» Task statement
Of all the entries below, retype only the lines from the one with "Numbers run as" through the one with "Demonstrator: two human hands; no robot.", exactly as they appear.

» Data supplied
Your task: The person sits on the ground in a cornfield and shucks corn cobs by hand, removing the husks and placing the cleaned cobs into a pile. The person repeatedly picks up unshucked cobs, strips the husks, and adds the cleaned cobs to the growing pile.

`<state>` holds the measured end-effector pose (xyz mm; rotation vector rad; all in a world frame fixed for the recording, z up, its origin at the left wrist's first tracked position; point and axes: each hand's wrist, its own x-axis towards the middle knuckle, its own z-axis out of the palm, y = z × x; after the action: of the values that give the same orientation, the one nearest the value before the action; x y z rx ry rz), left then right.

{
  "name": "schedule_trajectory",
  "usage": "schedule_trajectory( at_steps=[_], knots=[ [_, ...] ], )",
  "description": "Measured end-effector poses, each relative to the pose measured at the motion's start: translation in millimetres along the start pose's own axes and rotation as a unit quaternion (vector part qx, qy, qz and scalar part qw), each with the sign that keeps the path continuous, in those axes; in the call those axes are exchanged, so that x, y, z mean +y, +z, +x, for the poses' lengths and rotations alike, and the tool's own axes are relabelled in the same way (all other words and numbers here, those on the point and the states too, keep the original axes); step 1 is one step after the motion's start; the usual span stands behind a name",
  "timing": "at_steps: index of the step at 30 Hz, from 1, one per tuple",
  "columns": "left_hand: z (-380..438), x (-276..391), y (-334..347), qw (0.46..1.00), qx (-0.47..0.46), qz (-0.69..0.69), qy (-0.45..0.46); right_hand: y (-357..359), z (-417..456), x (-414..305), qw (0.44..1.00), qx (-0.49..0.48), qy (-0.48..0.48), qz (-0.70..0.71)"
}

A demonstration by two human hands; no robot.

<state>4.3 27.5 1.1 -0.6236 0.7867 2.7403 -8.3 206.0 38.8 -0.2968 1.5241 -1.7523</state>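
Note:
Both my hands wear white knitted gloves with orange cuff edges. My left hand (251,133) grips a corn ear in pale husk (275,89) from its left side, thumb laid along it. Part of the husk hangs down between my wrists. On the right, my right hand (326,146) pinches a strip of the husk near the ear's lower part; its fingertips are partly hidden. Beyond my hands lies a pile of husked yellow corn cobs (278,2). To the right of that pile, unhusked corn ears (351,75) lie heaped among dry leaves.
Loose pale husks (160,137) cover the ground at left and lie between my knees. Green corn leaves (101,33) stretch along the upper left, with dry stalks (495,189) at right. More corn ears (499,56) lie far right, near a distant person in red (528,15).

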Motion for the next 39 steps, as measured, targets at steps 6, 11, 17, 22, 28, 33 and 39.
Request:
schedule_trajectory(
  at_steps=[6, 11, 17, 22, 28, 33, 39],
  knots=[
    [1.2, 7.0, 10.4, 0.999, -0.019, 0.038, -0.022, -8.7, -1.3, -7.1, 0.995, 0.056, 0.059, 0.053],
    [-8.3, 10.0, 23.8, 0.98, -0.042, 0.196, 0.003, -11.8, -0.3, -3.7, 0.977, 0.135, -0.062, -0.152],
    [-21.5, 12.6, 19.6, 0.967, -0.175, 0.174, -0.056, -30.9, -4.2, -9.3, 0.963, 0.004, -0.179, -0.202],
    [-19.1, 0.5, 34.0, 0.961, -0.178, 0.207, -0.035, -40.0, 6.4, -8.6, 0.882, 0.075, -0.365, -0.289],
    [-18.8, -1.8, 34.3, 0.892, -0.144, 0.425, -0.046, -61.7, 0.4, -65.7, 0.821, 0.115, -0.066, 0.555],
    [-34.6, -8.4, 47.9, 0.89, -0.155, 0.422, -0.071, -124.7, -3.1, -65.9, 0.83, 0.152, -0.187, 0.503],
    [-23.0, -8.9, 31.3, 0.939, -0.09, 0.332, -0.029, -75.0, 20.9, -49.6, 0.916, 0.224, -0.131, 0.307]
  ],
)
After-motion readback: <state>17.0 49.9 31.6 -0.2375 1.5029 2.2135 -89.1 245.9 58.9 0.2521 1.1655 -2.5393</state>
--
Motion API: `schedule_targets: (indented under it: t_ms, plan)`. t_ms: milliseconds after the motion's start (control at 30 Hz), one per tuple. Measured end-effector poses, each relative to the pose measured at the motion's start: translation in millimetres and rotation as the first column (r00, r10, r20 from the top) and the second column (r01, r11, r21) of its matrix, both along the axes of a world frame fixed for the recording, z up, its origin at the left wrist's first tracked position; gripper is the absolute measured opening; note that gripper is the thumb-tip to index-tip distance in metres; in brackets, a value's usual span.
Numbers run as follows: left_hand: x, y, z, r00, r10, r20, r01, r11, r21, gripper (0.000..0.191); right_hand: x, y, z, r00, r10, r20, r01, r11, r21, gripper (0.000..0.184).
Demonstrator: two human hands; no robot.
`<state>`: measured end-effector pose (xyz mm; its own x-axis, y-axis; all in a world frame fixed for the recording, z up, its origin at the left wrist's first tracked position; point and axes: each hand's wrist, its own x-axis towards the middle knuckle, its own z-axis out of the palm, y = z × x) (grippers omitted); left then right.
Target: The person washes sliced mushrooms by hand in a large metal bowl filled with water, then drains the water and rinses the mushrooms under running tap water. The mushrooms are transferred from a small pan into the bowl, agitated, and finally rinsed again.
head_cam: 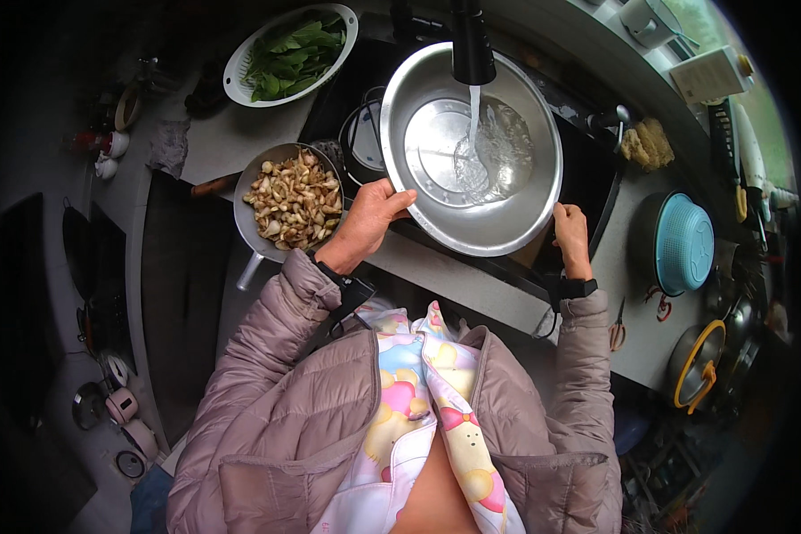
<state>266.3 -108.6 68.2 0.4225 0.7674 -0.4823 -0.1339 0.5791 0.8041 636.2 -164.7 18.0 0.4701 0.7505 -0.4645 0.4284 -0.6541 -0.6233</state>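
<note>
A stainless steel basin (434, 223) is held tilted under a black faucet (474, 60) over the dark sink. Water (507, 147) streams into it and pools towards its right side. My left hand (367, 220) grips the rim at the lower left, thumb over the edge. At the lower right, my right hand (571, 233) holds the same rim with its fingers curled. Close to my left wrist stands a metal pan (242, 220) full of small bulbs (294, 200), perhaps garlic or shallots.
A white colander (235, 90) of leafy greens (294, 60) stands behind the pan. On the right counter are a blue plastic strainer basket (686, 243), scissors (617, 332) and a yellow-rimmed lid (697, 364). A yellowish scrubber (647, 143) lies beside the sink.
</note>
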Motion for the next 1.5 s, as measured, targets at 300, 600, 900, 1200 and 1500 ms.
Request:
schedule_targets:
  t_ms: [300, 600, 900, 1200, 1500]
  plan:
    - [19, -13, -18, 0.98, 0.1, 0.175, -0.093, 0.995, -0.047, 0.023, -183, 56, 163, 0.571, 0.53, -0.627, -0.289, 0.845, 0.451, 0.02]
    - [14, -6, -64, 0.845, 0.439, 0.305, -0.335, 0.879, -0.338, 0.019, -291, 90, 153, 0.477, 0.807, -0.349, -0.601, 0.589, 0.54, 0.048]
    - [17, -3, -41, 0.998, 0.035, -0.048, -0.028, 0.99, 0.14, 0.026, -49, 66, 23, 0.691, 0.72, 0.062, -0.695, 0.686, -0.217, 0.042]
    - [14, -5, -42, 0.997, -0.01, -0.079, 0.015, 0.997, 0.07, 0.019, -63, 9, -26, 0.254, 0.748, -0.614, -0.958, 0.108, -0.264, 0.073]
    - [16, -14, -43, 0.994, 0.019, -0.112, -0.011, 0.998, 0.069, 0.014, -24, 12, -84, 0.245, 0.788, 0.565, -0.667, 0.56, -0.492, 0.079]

» Expected answer
Numbers run as follows: left_hand: x, y, z, r00, r10, r20, r01, r11, r21, gripper (0.000..0.191); right_hand: x, y, z, r00, r10, r20, r01, r11, r21, gripper (0.000..0.184).
Demonstrator: two human hands; no robot.

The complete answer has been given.